Now the skeptical-but-fair reading, because Inverted World does not do hagiography. None of this means Parsons summoned anything. The 'success' of the Babalon Working is exactly the kind of claim that confirms itself: you decide a goddess will manifest, a striking woman shows up in a city of millions, and you call it proof. The Hubbard betrayal is a mundane grift, not sorcery. And the romantic legend that Parsons was hounded out of rocketry for his beliefs needs trimming. The documented sequence is messier: he sold most of his Aerojet stock in 1944, his security clearance was suspended amid the Red Scare partly over his unconventional associations, and his standing eroded as the field professionalized around credentialed engineers. He died in 1952 in an explosion in his home lab handling volatile chemicals — officially an accident, though associates whispered otherwise.

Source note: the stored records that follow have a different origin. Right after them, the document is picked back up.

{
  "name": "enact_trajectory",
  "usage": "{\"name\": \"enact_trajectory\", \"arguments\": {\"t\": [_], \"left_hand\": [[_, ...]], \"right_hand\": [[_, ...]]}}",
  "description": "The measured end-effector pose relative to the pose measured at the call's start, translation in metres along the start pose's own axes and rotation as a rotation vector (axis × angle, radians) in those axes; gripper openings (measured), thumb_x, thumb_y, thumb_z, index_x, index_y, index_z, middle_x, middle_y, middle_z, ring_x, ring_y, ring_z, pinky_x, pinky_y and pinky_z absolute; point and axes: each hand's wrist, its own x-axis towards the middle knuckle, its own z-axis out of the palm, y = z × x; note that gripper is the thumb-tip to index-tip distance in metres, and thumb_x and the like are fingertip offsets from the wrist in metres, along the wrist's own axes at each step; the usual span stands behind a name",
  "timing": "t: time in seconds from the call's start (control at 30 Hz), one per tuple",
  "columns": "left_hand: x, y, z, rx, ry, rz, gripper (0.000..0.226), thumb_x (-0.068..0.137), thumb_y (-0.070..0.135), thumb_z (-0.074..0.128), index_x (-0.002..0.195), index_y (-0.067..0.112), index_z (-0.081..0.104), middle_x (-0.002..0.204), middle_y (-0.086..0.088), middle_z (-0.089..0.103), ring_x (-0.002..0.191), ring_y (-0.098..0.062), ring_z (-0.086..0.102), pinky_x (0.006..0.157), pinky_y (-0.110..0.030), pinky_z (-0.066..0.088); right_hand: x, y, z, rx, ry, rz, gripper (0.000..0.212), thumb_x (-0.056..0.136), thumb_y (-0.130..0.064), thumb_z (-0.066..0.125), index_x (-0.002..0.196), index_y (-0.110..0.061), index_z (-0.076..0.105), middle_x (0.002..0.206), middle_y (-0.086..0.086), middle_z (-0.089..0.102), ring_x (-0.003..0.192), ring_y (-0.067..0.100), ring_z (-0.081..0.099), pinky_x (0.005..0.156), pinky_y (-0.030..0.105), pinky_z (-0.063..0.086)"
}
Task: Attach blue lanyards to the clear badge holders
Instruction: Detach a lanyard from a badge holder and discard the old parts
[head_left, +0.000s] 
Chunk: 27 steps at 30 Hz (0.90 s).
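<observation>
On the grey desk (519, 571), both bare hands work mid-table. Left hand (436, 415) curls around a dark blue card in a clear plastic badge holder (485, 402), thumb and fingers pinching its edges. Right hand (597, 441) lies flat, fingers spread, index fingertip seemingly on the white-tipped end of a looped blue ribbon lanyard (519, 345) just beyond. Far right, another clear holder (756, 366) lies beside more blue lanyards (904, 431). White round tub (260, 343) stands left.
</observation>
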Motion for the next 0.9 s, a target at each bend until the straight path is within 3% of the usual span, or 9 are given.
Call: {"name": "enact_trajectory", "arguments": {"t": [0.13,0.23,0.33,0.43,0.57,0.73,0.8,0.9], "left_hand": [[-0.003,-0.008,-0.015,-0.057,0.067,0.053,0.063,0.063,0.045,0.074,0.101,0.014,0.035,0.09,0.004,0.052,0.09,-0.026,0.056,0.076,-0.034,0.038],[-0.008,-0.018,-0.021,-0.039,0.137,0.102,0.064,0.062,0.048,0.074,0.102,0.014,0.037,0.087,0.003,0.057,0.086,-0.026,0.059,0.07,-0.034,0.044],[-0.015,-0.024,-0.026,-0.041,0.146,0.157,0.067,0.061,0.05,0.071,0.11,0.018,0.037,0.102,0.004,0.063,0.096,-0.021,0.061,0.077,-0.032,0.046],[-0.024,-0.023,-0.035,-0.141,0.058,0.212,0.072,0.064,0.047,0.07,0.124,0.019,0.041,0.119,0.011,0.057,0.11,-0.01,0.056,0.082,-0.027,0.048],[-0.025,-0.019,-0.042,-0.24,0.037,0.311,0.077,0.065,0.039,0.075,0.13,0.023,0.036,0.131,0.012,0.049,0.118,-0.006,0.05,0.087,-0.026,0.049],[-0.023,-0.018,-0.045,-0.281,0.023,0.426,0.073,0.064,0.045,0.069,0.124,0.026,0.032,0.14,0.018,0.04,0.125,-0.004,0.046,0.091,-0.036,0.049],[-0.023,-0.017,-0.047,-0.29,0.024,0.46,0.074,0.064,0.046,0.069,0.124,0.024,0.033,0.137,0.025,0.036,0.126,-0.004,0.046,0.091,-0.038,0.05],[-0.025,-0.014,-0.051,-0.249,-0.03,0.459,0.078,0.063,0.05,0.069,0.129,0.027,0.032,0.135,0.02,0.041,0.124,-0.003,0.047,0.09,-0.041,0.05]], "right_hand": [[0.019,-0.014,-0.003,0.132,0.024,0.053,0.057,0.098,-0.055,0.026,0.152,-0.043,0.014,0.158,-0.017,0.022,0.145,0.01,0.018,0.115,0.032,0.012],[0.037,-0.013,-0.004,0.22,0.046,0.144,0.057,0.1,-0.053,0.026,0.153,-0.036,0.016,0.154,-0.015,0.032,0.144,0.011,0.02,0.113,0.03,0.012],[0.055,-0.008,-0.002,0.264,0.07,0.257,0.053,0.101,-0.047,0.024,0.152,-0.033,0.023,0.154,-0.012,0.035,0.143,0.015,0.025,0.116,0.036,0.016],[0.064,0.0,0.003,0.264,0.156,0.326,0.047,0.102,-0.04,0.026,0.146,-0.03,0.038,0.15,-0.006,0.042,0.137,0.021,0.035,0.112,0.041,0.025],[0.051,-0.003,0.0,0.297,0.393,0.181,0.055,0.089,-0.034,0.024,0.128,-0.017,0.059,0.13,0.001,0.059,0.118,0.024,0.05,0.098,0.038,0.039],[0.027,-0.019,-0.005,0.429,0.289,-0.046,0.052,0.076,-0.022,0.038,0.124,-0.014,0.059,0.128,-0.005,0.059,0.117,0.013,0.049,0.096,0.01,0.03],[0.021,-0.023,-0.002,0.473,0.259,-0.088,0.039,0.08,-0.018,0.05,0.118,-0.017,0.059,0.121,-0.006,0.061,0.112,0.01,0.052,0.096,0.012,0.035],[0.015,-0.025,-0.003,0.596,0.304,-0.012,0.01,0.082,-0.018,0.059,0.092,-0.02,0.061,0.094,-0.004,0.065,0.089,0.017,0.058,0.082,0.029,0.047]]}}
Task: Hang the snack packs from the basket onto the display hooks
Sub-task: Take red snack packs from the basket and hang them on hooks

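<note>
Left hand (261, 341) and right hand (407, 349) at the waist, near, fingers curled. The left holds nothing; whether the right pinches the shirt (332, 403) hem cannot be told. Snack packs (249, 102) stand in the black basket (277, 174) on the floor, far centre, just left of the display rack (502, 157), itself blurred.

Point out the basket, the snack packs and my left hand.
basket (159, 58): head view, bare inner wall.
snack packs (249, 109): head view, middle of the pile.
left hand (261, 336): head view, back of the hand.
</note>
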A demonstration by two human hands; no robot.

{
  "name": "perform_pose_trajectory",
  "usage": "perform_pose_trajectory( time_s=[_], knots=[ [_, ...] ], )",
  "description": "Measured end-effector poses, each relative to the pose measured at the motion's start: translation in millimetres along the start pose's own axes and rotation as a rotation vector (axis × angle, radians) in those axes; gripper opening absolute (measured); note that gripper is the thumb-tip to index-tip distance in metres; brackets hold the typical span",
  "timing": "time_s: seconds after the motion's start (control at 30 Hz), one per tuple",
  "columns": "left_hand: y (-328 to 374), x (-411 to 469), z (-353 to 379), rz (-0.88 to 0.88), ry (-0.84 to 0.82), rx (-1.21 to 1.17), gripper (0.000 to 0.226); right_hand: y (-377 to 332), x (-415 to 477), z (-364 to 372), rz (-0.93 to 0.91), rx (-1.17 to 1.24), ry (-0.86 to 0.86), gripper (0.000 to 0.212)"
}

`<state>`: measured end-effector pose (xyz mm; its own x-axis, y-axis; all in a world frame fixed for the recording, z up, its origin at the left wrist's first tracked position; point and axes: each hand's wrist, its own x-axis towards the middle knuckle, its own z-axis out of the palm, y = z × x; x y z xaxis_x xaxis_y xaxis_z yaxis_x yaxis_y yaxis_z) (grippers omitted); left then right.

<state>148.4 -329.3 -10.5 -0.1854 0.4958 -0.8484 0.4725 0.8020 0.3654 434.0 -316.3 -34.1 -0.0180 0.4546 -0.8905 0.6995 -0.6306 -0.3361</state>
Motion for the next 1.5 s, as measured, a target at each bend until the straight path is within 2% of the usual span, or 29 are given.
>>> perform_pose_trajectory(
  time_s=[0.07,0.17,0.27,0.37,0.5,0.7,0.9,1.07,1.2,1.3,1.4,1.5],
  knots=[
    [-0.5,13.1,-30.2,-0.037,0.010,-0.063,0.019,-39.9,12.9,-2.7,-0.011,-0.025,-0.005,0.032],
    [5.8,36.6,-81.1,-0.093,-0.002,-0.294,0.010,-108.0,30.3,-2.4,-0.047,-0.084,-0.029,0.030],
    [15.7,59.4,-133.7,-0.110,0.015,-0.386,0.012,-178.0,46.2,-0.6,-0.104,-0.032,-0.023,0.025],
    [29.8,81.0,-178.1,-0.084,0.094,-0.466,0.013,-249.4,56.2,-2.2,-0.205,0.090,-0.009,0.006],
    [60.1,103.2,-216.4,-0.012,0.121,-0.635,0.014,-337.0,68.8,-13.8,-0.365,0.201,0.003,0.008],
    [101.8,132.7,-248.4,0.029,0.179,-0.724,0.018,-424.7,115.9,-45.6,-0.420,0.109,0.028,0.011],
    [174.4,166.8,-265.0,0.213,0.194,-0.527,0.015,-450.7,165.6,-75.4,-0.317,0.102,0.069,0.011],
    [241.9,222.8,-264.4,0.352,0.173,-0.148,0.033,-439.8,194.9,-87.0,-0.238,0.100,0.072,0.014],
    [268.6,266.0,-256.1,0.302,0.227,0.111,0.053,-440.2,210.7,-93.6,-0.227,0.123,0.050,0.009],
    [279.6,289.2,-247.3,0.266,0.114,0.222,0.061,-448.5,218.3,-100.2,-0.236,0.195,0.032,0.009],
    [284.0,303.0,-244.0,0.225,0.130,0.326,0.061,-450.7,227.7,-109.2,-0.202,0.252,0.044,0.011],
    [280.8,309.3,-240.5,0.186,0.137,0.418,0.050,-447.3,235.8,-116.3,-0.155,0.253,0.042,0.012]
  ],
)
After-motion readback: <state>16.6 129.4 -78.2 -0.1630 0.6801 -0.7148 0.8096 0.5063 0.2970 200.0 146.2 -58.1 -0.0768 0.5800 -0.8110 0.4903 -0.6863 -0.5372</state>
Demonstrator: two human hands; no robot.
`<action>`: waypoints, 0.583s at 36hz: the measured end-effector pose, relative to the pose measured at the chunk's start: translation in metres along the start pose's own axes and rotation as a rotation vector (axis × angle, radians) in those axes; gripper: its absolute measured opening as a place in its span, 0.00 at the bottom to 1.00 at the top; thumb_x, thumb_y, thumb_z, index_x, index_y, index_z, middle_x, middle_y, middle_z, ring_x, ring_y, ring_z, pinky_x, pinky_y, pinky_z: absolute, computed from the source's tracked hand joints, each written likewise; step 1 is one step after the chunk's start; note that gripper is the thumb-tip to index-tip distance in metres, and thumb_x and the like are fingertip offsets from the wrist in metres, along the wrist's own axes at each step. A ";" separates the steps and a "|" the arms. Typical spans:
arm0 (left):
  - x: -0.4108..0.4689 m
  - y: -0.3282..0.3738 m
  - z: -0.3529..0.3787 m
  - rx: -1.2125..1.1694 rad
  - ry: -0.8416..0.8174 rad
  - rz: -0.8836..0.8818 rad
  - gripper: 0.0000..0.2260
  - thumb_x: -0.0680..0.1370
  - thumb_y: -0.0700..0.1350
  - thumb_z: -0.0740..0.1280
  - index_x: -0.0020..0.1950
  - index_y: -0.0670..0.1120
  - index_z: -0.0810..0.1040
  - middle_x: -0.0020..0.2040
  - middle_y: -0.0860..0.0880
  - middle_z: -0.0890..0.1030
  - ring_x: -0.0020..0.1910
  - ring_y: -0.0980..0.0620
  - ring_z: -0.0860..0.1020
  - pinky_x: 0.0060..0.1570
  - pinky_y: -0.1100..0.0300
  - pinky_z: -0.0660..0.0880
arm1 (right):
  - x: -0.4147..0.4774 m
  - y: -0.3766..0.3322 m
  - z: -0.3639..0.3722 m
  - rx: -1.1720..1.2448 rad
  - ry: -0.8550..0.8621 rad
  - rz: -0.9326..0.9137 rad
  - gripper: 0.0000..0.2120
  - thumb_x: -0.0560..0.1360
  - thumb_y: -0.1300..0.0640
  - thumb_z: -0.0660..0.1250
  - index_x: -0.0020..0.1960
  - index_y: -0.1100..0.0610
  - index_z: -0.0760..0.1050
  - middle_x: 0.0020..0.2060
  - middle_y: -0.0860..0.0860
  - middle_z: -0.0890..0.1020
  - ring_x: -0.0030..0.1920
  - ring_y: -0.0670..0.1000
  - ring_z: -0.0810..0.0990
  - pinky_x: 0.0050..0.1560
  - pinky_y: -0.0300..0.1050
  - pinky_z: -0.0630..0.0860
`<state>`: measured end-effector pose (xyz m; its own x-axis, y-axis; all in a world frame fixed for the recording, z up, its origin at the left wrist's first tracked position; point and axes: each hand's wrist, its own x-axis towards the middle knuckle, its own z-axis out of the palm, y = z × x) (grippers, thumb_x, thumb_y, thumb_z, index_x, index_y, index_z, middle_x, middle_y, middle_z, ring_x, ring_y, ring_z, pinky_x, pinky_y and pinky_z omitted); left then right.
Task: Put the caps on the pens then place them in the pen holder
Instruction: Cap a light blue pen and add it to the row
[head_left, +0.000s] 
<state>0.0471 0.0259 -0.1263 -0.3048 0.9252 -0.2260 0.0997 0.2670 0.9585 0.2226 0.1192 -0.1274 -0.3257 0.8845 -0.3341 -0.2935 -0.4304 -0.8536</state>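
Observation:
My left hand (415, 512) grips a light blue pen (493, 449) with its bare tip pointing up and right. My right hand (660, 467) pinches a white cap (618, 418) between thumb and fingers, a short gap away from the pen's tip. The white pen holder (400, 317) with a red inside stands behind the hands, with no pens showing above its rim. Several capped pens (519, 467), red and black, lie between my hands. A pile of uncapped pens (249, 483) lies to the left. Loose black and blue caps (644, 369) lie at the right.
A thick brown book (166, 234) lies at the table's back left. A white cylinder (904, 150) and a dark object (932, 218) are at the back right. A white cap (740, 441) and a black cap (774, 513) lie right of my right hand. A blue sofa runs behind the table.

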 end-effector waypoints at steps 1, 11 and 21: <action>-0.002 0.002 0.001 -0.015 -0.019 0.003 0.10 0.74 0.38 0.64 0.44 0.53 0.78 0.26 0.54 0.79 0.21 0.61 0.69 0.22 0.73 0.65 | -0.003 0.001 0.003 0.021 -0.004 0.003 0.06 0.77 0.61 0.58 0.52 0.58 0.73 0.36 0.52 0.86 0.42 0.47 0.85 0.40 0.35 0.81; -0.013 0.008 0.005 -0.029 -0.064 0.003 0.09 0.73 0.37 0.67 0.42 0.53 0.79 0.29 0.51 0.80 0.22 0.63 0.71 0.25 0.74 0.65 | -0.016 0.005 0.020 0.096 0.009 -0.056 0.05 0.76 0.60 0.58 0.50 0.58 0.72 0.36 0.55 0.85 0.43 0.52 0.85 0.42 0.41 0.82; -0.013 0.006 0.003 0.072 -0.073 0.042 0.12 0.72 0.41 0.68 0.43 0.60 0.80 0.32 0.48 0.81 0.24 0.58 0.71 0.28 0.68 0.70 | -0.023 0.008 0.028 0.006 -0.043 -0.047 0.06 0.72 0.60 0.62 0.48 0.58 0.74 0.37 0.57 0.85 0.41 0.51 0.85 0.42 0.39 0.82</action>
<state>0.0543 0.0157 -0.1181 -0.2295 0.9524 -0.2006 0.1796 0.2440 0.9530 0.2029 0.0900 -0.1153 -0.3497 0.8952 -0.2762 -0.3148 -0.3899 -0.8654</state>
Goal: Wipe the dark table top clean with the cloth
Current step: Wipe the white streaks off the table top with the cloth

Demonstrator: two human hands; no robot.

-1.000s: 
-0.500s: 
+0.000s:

What is genuinely striking, and what the record really shows, is the institutional embarrassment. The people around Parsons did not regard his occultism as disqualifying because it was metaphysically false. They regarded it as disreputable — a public-relations liability for an organization angling for military contracts. The magic and the missiles ran on parallel tracks in the same man, and the establishment's objection was never 'this is unscientific.' It was 'this looks bad.'

So the unresolved question isn't whether a Thelemic goddess walks among us. It's why we find it so hard to sit with the fact that one of the founding minds of American spaceflight genuinely believed in ritual magic and was, in his day job, a first-rate empirical chemist. We want our origin stories clean. Parsons refused to provide one — and the lab that fired its rockets toward the planets has his fingerprints on the fuel.